El dato que la industria tecnológica prefiere que no conozcas, y por qué cambia completamente la conversación sobre los reacondicionados
¿De dónde salen esos 20.000 litros?
No es un error tipográfico. Expertos en huella hídrica de la industria tecnológica cifran el consumo total de agua de un portátil nuevo —sumando minería de materiales, refinado de metales, producción de chips, fabricación de pantallas y ensamblaje— en torno a 20.000 litros por unidad. La mayor parte del gasto no ocurre en la fábrica de montaje final, sino mucho antes: en la extracción del litio, el coltán y las tierras raras que componen sus entrañas, y sobre todo en las plantas de semiconductores.
Cada chip que lleva ese portátil se enjuaga individualmente unas 100 veces durante su fabricación con agua ultrapura, un tipo de agua tan depurada que es prácticamente inexistente en la naturaleza y requiere procesos industriales enormes para producirse. Una sola fábrica de semiconductores como NXP —antes Philips— consume unos 30 millones de litros de agua al día solo para mantener la producción.
El portátil: el dispositivo que más agua consume de todos
Aquí viene el dato que más sorprende: el portátil es el dispositivo electrónico de consumo que más agua gasta en su fabricación, por encima del smartphone y de la consola. Nadie habla de esto. La conversación medioambiental sobre tecnología siempre gira en torno al CO₂ o a los residuos electrónicos, pero el agua —lo que los expertos llaman «la materia prima silenciosa de la era digital»— rara vez aparece en el debate.

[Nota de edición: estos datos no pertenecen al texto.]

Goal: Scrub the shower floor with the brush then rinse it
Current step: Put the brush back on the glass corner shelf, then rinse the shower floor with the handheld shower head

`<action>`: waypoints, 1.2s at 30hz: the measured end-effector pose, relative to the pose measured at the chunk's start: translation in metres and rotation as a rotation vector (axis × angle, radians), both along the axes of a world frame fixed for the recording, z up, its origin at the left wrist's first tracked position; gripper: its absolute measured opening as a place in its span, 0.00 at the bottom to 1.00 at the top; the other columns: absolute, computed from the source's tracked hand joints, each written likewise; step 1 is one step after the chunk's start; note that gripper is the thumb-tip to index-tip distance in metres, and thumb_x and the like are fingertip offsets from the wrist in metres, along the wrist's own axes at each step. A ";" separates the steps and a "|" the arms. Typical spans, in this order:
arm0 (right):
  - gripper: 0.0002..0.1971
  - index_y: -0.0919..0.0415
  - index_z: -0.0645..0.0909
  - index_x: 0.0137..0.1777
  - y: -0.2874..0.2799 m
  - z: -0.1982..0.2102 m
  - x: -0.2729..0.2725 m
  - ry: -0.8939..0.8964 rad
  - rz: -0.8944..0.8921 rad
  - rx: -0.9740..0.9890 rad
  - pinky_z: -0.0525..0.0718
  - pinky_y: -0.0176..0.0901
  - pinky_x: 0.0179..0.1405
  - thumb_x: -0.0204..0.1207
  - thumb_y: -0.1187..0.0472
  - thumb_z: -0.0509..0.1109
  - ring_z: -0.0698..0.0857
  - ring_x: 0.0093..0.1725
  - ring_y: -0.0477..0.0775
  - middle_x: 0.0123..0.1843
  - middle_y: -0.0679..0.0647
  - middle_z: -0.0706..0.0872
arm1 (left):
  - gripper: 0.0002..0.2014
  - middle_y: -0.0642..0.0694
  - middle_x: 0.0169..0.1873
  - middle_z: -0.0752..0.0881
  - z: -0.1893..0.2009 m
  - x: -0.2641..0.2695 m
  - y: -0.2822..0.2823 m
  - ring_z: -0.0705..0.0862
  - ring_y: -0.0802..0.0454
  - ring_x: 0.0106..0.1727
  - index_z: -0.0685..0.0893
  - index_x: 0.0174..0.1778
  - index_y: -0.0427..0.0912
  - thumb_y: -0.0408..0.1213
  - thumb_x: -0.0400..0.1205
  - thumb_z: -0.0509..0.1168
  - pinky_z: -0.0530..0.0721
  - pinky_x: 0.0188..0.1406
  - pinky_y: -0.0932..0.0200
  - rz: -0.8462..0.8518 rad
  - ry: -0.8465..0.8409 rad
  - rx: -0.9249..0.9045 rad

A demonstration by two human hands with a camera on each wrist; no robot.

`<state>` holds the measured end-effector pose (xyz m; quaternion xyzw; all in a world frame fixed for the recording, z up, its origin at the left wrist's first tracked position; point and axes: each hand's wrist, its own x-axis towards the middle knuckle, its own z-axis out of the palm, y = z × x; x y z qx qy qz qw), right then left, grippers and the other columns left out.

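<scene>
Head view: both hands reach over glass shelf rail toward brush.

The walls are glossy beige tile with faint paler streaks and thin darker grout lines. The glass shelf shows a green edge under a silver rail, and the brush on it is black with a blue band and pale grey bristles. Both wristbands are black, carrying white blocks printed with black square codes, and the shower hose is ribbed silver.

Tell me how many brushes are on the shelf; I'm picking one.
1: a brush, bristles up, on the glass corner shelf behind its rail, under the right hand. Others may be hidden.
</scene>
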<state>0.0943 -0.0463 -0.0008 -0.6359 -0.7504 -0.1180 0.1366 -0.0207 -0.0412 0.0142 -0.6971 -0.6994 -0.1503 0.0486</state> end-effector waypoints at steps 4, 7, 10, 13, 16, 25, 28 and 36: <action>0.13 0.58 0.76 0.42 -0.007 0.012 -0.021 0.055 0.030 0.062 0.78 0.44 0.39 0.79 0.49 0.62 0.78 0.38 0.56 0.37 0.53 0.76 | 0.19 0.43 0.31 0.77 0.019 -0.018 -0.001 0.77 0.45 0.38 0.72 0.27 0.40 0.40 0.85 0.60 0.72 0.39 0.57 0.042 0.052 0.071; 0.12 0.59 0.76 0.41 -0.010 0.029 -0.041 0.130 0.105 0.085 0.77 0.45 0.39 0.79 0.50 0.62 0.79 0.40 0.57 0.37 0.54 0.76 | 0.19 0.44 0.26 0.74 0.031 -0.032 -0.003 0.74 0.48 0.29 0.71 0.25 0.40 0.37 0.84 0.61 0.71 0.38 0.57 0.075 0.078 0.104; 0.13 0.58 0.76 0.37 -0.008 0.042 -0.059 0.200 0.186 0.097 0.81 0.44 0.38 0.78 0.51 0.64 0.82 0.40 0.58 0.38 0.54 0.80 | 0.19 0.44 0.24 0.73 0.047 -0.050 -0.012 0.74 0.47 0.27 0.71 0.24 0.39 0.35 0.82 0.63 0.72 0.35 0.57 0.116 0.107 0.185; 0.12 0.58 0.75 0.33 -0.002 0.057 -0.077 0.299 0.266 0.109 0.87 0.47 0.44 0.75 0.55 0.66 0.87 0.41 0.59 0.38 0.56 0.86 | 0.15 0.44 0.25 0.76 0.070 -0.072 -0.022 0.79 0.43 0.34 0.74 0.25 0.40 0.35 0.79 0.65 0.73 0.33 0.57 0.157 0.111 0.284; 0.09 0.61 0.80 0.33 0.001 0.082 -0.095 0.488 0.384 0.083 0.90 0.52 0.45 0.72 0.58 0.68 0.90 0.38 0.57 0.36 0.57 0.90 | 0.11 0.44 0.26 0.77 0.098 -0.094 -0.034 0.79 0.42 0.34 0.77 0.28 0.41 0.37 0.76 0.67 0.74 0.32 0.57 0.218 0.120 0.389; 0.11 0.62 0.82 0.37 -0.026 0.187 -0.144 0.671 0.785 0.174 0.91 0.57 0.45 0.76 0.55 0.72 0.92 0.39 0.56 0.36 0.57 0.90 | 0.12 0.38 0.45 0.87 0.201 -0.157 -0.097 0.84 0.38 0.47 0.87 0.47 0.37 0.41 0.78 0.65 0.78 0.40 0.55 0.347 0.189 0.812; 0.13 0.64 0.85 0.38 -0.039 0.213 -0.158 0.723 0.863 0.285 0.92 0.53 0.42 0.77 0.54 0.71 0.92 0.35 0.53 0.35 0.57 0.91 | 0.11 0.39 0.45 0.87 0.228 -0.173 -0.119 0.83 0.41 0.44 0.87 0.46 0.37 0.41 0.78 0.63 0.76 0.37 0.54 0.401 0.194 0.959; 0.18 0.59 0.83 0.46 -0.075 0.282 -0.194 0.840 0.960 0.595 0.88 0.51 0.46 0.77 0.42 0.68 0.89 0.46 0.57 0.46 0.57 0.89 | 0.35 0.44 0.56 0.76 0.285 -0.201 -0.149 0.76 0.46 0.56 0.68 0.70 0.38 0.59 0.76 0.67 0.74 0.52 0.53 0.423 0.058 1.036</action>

Y el consumo no para en la fábrica. Los centros de datos que almacenan tus fotos en la nube, que hacen funcionar el streaming y que en 2026 alimentan los modelos de inteligencia artificial también consumen agua de forma masiva para refrigerar sus servidores. Toda la cadena digital tiene sed.
Las fábricas de semiconductores de todo el mundo ya consumen tanta agua como Hong Kong —una ciudad de 7,5 millones de habitantes— según un informe del Foro Económico Mundial. Y la demanda no hace más que crecer por la fiebre de la IA.
¿Qué tiene que ver esto con comprar un reacondicionado?
Todo. Cuando adquieres un ordenador reacondicionado certificado, no se fabrica ningún componente nuevo. La huella hídrica de ese equipo ya fue pagada años atrás. Tú te llevas toda la potencia sin que se extraiga un gramo más de litio, sin que se enjuague un chip más, sin que se consuma un litro adicional de agua ultrapura en una planta de semiconductores.
Es una ecuación difícil de ignorar: el mismo rendimiento, el mismo equipo profesional, a la mitad de precio y con una huella hídrica prácticamente nula frente a los 20.000 litros que costaría su equivalente nuevo. En REACONDINFORMATICA no vendemos solo ahorro económico. Vendemos la opción de no participar en ese derroche invisible.
- 0 litros de agua ultrapura adicional para limpiar chips que ya existen y funcionan perfectamente.
- 0 minerales nuevos extraídos: el coltán, el litio y las tierras raras del equipo ya llevan años en circulación.
- 0 fábricas de semiconductores trabajando horas extra para producir lo que tú vas a comprar.
El dato que deberías recordar la próxima vez que entres en una gran superficie
Antes de que te seduzca la caja nueva con el precinto intacto, recuerda que esa caja tiene una factura hídrica de 20.000 litros. No aparece en la etiqueta de precio, pero existe. Y en un planeta donde el acceso al agua limpia es cada vez más un lujo, elegir un equipo reacondicionado de calidad no es solo una decisión inteligente para tu bolsillo: es una decisión que tiene peso real en el mundo físico.